Now, of course, I invite comparison to the case of capital punishment. Here the criminal has been convicted of doing something so awful that most ordinary citizens would gladly have sanctioned deadly force to prevent it. Indeed, the defenders of capital punishment usually claim that they are sanctioning deadly force primarily to prevent such a thing from happening in the future. But now the analogy to the examples should be obvious. Of course we would kill the criminal to forestall the crime the actual crime as it constituted an immediate threat not otherwise defeatable but in all cases we withdraw the warrant when the criminal or enemy is captured and disarmed, whether any serious harm has been done or not. The killing of unarmed prisoners who constitute no immediate threat to life and limb is murder, not justified killing.
The defining conditions of first degree murder have, perhaps, the clearest conception of the features at issue here the features that define the difference between capital punishment and justified killings.
Since first degree murder is a technical term defined separately in the laws of each nation, and, in the case of the United States of America, by each state individually, there is no single canonic description of first degree murder. Typically, the definition will include essential reference to premeditation and malice aforethought. Older definitions often referred to "lying in wait" as a characteristic of murderous intent. The central idea is that first degree murder is more reprehensible than other degrees of murder because it is more fully intentional, or even rational, and less the product of "uncontrollable urges," passions, involuntary reflexes, or response to real or perceived immediate threats.

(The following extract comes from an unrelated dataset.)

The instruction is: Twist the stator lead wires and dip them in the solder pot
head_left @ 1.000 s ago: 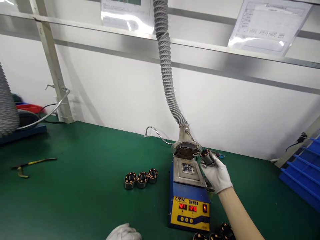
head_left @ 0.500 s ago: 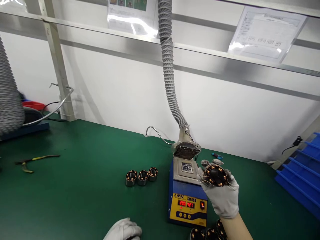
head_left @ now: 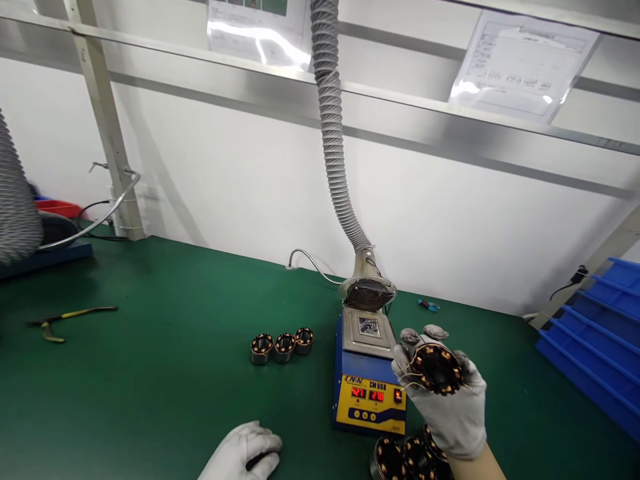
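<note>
My gloved right hand (head_left: 445,407) holds a motor stator (head_left: 437,369), a ring with copper windings and thin loose wires sticking out to the left. It is tilted toward me, just right of the blue and yellow solder pot (head_left: 371,400). A small square of silvery solder (head_left: 369,326) shows in the pot's metal top. My gloved left hand (head_left: 245,453) rests low over the table, its fingers loosely curled and thumb apart, with nothing visible in it. Three stators (head_left: 285,348) stand in a row left of the pot. Several more stators (head_left: 390,459) sit at the bottom edge, partly hidden by my right wrist.
Above the pot hangs a fume hood (head_left: 367,292) on a grey flexible duct (head_left: 333,127). Yellow-handled pliers (head_left: 73,315) lie far left. Blue trays (head_left: 595,347) stand at the right. A small blue tool (head_left: 429,305) lies behind the pot on the green table (head_left: 165,373).
My right hand has lowered slightly and moved right with the stator. My left hand has come up a little, its thumb now showing. The view has shifted slightly.
</note>
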`<act>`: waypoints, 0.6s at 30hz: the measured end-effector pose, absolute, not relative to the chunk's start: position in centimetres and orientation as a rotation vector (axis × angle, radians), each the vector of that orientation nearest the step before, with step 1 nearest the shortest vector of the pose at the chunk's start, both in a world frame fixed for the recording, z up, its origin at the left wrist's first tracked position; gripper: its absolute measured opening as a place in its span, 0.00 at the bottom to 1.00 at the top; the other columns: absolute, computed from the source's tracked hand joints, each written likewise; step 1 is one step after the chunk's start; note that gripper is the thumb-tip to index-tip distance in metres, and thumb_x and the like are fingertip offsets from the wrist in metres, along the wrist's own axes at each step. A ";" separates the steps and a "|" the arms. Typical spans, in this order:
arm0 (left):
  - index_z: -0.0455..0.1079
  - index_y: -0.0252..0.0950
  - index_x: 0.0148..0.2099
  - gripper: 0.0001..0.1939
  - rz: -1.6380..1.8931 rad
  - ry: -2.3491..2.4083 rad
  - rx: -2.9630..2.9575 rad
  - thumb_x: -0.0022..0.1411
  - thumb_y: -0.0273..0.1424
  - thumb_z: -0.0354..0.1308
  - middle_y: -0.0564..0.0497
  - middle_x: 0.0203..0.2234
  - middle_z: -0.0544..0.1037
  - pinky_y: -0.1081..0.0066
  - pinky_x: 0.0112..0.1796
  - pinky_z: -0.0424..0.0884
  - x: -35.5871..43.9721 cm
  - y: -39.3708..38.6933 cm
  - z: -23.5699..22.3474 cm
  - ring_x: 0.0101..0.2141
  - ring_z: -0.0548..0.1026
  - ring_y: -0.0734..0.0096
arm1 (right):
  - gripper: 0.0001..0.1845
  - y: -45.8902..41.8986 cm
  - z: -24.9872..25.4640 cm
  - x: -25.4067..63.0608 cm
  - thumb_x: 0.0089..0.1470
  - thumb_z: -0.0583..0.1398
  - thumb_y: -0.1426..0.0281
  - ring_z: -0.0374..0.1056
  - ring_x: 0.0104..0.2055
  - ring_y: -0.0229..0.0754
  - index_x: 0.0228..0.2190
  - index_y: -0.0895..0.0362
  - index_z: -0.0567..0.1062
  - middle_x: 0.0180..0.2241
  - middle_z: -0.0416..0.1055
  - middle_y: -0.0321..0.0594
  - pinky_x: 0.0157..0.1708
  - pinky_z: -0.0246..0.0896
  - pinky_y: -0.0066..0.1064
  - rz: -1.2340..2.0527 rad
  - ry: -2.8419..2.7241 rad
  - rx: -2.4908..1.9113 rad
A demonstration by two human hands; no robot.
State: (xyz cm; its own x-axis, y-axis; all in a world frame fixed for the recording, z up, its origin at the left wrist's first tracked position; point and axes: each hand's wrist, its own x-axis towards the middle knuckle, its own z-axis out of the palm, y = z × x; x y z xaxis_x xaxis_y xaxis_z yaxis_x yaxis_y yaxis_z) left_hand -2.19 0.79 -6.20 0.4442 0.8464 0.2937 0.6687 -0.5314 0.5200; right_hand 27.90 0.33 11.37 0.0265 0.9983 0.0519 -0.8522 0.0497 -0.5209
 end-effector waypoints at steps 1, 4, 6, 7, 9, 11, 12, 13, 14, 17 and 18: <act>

The moral view that premeditated killings by individuals is more reprehensible than killing in the face of immediate provocation is, I believe, as near to universal as any of our considered moral judgments. It has been strongly developed in law and in the theory of retributive punishment. I contend that the very same set of distinctions should be applied to killings by the state. Some are justified (though undesirable) by the presence of immediate threats to the wellbeing of the state and its citizenry. But as the immediacy of the threat recedes, as the perpetrator is rendered immobile and nondangerous, and as the time between the stimulus of threat and the response of killing becomes less a period of the urgent activity of killing and more a period of reflective contemplation of the possibility of killing, the act becomes an instance of premeditated murder rather than self-defense.
The strength of this line of reasoning, it seems to me, is that, like Judo, it uses the opponents own strengths against them. It refutes the conclusion of death penalty advocates without having to refute their moral premises it shows that even if some forms of killing are morally justified, capital punishment is not.
Philosophically, one could say that the argument demonstrates that defenders of capital punishment treat the analogy to self-defense the way Schopenhauer said the theologians treated the Principle of Causality: like a hired cab to be taken to their destination and then dismissed as irrelevant. Just as some theologians argue that God must exist because the Principle of Causality requires that everything must have a cause, and then these very same theologians violate the Principle of Causality by allowing that God, of course, need not have a cause just so, the defenders of capital punishment argue that the death penalty is justified in the very same way that killing in self-defense is justified, except, of course, that the death penalty specifically violates the restrictions that render analogously similar killings unjustified.
But more importantly, from the political and public advocacy point of view, this argument also has considerable rhetorical strength, because it shows why capital punishment is not properly construed as one of the forms of killing exempted from Gods command it is specifically the kind of killing (murder) that He intended to forbid. Thus, many of the surprisingly large number of Americans who cling to the Divine Command theory of ethics can be brought to see that capital punishment is, on their own terms, morally forbidden, without their having to give up the other forms of killing that they believe are morally justified.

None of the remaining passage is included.